The answer consists solely of the listing's lines from the first through the line containing "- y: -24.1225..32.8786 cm", each reproduced exactly.

┌────────

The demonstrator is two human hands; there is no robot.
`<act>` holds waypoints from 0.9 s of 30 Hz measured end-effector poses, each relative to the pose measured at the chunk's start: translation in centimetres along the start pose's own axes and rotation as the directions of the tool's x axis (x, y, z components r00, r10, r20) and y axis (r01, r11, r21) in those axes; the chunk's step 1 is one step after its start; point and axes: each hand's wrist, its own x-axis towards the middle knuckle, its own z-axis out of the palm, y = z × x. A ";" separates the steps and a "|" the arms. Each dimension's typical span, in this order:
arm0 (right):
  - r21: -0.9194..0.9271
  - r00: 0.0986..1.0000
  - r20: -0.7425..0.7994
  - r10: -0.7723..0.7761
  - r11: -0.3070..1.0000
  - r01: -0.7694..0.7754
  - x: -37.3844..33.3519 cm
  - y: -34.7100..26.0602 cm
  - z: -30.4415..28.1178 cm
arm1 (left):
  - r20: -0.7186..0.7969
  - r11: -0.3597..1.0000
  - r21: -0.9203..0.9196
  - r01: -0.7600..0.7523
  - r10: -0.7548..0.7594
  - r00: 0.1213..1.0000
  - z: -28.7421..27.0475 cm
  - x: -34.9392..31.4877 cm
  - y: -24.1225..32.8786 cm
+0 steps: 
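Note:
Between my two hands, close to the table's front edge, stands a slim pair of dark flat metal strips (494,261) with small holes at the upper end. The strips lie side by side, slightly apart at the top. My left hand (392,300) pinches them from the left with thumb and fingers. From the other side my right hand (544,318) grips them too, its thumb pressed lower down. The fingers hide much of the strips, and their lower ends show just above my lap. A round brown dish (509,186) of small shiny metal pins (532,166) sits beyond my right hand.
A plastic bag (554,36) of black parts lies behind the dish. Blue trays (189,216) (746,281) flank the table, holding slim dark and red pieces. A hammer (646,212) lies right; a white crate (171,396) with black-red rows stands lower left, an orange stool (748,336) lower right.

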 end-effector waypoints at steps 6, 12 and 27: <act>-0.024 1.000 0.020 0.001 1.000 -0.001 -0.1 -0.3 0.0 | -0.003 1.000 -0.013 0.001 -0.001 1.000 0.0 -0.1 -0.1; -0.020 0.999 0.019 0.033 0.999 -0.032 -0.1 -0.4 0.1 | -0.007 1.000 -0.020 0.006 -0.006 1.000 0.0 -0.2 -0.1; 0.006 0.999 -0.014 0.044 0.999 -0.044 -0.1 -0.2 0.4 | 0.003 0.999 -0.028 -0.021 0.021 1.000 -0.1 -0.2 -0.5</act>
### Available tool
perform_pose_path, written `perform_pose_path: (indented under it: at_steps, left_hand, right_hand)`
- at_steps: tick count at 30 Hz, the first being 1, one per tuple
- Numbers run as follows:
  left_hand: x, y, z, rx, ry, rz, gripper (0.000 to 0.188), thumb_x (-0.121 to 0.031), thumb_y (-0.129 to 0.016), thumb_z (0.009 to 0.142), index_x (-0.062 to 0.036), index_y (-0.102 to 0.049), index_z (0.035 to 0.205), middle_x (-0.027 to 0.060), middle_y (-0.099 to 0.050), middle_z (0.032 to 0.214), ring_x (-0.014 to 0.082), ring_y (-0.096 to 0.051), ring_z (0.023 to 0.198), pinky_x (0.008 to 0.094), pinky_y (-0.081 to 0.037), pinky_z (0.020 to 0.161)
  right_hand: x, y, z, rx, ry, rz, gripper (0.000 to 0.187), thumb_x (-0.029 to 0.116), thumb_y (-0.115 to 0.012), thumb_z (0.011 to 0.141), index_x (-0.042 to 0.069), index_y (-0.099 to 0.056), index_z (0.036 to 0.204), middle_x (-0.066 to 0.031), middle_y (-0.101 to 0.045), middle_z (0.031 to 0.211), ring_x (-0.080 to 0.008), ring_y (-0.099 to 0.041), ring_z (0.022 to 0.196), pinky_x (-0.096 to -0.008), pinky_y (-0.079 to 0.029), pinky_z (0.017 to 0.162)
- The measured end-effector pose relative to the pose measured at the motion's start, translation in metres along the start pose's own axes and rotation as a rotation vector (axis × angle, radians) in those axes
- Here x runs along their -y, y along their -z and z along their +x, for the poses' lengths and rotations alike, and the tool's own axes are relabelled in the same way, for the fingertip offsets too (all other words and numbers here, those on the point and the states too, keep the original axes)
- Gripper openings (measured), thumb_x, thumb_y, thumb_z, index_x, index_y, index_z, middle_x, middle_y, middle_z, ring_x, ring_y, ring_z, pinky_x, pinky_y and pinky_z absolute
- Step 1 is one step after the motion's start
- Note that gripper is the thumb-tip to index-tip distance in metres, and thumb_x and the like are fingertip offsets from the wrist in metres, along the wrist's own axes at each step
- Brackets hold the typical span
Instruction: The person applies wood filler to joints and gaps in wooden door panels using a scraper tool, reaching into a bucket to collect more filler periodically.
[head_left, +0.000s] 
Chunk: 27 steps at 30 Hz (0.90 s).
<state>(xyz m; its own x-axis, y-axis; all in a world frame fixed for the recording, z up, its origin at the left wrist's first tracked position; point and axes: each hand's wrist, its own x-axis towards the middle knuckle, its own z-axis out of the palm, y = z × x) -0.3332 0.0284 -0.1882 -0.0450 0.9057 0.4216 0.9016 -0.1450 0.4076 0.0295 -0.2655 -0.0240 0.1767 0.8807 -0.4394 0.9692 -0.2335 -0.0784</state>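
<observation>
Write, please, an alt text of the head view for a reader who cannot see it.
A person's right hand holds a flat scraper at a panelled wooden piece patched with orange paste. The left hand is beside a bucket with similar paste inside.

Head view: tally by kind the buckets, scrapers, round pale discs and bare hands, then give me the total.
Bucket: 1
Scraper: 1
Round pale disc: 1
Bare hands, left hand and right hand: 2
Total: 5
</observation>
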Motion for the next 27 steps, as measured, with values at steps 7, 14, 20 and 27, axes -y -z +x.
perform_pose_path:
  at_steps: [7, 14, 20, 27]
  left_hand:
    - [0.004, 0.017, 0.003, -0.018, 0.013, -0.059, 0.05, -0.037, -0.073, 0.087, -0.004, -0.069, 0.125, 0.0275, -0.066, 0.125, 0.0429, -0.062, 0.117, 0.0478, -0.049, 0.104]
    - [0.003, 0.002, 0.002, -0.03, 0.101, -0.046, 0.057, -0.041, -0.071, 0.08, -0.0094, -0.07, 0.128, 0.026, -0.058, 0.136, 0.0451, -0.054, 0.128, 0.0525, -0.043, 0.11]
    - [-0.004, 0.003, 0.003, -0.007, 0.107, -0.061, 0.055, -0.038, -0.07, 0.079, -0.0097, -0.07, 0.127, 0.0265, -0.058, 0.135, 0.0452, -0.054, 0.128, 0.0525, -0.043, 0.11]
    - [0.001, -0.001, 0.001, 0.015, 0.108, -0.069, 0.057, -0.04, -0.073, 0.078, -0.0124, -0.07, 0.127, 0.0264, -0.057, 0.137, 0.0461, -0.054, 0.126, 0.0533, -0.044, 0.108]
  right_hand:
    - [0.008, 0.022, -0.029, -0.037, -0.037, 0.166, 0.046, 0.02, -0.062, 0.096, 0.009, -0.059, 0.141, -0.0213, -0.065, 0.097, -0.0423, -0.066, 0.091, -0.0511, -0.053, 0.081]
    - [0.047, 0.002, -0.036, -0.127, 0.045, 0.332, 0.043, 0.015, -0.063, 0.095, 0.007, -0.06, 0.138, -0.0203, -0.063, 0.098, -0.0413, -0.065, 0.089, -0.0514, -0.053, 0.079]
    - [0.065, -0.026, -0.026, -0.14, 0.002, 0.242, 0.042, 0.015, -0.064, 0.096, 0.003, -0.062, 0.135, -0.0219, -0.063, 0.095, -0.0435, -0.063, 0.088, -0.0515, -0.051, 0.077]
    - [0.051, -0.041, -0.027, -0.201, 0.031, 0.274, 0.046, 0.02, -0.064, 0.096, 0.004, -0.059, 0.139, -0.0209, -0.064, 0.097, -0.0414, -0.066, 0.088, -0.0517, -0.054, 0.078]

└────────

**TASK OUTPUT:**
The demonstrator is two human hands; there is no robot.
`<act>` holds waypoints from 0.9 s of 30 Hz measured end-effector poses, each relative to the pose measured at the chunk's start: translation in centimetres along the start pose's own axes and rotation as the directions of the tool's x axis (x, y, z components r00, r10, r20) and y axis (r01, r11, r21) in those axes; the chunk's step 1 is one step after its start; point and axes: each hand's wrist, its own x-axis towards the middle knuckle, its own z-axis out of the palm, y = z × x. A ";" separates the steps and a "|" the arms. Each dimension's typical span, in this order:
arm0 (right):
  - r21: -0.9194..0.9271
  - r00: 0.0986..1.0000
  - r20: -0.7425..0.7994
  - r10: -0.7723..0.7761
  - r11: -0.3070..1.0000
  - r01: -0.7694..0.7754
  - x: -37.3844..33.3519 cm
  - y: -34.7100..26.0602 cm
  - z: -30.4415..28.1178 cm
arm1 (left):
  - r20: -0.7186..0.7969
  - r11: -0.3597..1.0000
  - r21: -0.9203..0.9196
  - r01: -0.7600..0.7523
  - r10: -0.7548..0.7594
  - r00: 0.1213..1.0000
  - z: -28.7421..27.0475 cm
  - x: -34.9392..31.4877 cm
  - y: -24.1225..32.8786 cm

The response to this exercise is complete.